Joining DaBaby on the panel were Charlotte Mayor Vi Lyles, Charlotte City Council member Braxton Winston, Mecklenburg County Sheriff Gary McFadden, former Carolina Panther Thomas Davis and community organizer Kristie Pucket-Williams.
DaBaby spoke personally about his run-ins with Charlotte police, including his infamous 2019 arrest on a misdemeanor marijuana charge. During the panel, he addressed why he feels reform needs to happen within the Charlotte-Mecklenburg Police Department due to wasted resources and racial profiling as well as the judicial system.

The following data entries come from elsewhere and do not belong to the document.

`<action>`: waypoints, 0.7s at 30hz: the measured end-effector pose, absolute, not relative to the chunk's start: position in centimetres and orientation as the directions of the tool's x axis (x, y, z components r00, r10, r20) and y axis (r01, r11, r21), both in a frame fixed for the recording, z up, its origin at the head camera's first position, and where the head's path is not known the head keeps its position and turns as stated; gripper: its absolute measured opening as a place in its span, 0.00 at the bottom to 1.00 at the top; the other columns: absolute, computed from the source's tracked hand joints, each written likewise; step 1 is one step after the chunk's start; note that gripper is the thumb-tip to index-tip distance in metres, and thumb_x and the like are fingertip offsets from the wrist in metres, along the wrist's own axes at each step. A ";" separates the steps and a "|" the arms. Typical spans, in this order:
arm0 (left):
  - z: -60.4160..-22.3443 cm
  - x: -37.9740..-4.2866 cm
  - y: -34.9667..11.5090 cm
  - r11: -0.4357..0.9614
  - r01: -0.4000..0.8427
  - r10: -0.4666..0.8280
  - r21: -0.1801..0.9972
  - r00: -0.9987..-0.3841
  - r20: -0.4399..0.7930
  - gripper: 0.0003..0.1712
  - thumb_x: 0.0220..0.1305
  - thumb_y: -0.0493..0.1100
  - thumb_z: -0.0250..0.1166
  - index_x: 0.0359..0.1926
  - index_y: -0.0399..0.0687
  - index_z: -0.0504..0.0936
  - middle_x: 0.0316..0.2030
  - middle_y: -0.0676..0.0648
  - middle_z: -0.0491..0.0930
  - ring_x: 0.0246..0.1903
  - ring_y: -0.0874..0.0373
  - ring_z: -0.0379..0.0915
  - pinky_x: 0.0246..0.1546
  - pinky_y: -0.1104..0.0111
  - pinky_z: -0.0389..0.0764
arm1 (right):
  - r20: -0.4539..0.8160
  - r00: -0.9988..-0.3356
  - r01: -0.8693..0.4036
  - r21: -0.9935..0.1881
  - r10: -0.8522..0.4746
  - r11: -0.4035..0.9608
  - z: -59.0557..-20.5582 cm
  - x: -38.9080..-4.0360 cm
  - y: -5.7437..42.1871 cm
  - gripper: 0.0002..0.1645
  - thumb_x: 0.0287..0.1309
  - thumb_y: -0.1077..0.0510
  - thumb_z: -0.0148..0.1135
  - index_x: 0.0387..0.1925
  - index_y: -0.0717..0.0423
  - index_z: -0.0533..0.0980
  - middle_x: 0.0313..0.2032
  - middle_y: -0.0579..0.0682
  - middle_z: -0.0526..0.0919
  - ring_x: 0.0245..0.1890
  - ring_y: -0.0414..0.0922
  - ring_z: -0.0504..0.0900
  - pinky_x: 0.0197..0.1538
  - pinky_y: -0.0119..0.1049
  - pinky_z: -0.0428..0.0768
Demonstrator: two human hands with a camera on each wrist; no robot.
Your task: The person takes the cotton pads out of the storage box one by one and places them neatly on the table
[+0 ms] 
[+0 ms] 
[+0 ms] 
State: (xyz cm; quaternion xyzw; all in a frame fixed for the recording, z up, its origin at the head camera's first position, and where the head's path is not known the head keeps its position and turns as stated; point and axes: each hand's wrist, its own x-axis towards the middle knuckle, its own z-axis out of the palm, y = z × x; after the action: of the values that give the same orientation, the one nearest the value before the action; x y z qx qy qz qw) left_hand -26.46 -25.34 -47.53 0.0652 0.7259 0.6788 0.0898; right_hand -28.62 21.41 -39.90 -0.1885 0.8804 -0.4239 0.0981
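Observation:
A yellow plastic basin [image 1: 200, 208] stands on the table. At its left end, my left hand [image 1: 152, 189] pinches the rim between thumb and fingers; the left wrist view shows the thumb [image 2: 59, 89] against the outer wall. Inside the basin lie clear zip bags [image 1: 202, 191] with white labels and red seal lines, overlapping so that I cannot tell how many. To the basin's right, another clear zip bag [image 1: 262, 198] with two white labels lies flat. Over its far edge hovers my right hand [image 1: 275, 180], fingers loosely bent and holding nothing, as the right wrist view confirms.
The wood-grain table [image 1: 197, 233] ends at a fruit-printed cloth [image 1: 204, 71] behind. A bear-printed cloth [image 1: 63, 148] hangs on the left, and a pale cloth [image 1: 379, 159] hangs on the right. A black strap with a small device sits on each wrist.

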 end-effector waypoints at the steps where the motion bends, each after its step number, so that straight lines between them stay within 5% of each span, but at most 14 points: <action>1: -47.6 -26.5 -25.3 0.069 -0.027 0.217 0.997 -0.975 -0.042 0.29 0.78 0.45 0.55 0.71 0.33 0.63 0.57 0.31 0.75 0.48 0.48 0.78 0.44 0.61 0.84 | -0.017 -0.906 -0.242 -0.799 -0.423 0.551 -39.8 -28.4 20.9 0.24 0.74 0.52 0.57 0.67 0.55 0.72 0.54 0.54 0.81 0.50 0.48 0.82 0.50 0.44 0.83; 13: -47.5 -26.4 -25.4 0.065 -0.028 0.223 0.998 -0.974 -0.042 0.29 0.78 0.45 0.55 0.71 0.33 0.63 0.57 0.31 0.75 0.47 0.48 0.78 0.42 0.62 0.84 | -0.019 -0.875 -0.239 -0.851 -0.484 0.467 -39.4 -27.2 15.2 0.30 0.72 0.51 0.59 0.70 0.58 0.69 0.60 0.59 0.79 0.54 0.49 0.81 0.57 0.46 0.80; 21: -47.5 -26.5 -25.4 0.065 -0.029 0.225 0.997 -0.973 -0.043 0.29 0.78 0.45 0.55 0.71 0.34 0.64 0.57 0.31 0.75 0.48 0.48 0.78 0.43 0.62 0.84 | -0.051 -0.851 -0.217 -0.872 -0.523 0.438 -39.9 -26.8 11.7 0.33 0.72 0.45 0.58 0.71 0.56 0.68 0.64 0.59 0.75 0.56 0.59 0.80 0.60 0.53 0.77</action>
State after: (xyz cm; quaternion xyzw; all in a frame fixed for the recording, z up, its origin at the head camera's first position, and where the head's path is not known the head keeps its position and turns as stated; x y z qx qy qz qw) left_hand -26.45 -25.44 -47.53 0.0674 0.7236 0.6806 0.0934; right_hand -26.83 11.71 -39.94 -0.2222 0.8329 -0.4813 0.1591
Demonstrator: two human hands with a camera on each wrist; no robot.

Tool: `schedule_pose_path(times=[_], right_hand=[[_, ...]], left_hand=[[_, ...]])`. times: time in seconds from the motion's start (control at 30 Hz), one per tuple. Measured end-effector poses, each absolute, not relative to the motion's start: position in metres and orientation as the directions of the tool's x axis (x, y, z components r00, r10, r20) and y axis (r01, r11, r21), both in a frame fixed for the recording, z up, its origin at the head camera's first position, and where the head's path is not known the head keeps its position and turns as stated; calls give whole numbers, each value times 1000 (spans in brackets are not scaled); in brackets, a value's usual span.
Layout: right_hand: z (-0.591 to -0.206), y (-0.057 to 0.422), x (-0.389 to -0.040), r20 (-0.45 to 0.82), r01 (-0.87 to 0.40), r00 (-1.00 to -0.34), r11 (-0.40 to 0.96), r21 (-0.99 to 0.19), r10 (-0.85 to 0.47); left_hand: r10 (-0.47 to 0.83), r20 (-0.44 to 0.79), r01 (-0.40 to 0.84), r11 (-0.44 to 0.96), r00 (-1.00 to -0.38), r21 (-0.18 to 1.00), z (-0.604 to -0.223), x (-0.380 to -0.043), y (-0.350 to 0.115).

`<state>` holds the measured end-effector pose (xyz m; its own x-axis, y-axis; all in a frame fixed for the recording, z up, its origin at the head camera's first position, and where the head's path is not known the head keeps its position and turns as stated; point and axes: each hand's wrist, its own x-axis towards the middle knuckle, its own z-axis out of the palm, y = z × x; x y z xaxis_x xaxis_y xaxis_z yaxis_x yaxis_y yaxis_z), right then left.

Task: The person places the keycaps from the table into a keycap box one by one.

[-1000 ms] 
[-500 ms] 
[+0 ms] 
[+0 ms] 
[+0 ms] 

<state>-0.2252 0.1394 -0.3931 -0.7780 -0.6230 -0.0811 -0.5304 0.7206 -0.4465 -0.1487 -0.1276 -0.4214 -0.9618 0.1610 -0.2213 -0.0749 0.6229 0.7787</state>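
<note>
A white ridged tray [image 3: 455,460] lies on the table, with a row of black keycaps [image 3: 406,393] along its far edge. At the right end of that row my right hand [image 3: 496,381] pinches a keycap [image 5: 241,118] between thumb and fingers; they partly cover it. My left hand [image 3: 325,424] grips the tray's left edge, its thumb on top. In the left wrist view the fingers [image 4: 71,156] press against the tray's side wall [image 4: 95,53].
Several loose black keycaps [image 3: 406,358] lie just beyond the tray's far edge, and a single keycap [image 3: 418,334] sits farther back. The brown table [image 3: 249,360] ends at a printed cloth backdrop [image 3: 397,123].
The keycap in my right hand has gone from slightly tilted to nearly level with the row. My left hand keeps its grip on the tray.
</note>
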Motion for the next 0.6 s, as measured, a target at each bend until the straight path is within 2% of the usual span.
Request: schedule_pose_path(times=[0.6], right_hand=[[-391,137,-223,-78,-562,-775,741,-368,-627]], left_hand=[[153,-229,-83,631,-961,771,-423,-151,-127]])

“I have had my own experiences with the police. It’s time to have a serious conversation about police reform and systemic racism in our city,” he said. “Black lives been mattered and always will matter. he said. “…Why have 20 cops tried to find someone who is trying to do their job when you have real bad things going on? It gotta be accountability for something happen. Police think they slick. They know how to play y’all.”
He added, “It’s too one-sided [in the courtrooms]. The police break too many laws and do too many things the wrong way. It takes another life to get lost for us to even begin to even fix these things to hold these people accountable.”
When challenged to do more for his community back in Charlotte as well as the younger generation, DaBaby admitted there was more he could do and vowed to commit to helping.
“I need to be educated on voting to speak for these kinds of people,” he said, before making closing statements. “… I want to end this by extending an offer to try to put something together routinely like this. Where we can bring blank notebook paper and pens and clipboards and try to move forward.”